Retrieval Augmented Diffusion Model for Structure-informed Antibody Design and Optimization
Zichen Wang, Yaokun Ji, Jianing Tian, Shuangjia Zheng
TL;DR
The paper tackles the challenge of designing antibodies that satisfy explicit structural constraints by introducing RADAb, a retrieval-augmented diffusion framework that conditions sequence design on structure-informed templates. RADAb retrieves CDR-like fragments from a structural database using MASTER, then employs a dual-branch diffusion model that combines global geometry context with local homologous CDR-like information to iteratively refine CDR sequences while keeping the backbone fixed; the model is agnostic to the base diffusion architecture. The approach yields state-of-the-art performance on antibody CDR sequence inverse folding and functionality optimization, achieving notable gains in amino acid recovery, structural consistency, and binding energy improvements, including robust results on long CDR-H3 regions and SARS-CoV-2 related cases. These findings highlight the potential of semi-parametric, template-guided diffusion for biomolecular design and offer a path toward more efficient, data-efficient antibody engineering in practice, with future work aimed at broader motif design and reducing retrieval-related risks.
Abstract
Antibodies are essential proteins responsible for immune responses in organisms, capable of specifically recognizing antigen molecules of pathogens.
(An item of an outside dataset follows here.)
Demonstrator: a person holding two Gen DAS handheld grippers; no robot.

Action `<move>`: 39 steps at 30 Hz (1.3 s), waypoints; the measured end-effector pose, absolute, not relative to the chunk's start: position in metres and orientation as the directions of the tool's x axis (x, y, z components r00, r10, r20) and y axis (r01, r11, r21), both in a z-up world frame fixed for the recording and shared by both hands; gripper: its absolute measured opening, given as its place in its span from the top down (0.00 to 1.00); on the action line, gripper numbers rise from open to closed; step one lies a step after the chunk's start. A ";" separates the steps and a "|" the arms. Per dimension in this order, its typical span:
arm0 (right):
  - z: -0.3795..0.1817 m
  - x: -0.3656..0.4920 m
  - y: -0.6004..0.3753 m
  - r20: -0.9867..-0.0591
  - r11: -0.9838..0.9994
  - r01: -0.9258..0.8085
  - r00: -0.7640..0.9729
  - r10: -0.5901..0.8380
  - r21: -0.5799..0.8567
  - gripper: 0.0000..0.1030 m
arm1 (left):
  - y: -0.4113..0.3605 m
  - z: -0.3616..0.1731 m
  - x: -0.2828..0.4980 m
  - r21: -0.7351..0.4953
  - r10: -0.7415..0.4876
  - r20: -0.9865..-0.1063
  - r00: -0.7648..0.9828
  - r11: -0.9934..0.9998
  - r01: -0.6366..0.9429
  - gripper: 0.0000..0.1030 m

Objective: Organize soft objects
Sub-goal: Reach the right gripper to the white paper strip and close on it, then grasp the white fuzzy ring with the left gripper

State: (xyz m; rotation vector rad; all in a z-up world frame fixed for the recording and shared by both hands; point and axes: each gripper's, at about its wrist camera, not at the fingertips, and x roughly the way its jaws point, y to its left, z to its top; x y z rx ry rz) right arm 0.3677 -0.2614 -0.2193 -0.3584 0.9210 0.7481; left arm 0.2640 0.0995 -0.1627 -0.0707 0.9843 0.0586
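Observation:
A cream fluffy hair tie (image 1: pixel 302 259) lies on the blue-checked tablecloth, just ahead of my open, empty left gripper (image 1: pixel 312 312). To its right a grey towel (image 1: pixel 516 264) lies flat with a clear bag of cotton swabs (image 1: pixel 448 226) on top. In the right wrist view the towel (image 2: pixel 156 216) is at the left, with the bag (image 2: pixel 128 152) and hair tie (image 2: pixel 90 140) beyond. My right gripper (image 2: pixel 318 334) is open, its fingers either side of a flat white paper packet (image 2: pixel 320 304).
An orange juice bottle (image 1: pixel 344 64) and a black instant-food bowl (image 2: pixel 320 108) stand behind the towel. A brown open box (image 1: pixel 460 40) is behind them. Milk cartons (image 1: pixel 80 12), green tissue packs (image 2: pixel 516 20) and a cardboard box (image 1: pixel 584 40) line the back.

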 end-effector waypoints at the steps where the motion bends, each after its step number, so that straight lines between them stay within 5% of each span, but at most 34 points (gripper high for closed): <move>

Recent advances in generative models have significantly enhanced rational antibody design. However, existing methods mainly create antibodies from scratch without template constraints, leading to model optimization challenges and unnatural sequences. To address these issues, we propose a retrieval-augmented diffusion framework, termed RADAb, for efficient antibody design. Our method leverages a set of structural homologous motifs that align with query structural constraints to guide the generative model in inversely optimizing antibodies according to desired design criteria. Specifically, we introduce a structure-informed retrieval mechanism that integrates these exemplar motifs with the input backbone through a novel dual-branch denoising module, utilizing both structural and evolutionary information. Additionally, we develop a conditional diffusion model that iteratively refines the optimization process by incorporating both global context and local evolutionary conditions. Our approach is agnostic to the choice of generative models. Empirical experiments demonstrate that our method achieves state-of-the-art performance in multiple antibody inverse folding and optimization tasks, offering a new perspective on biomolecular generative models.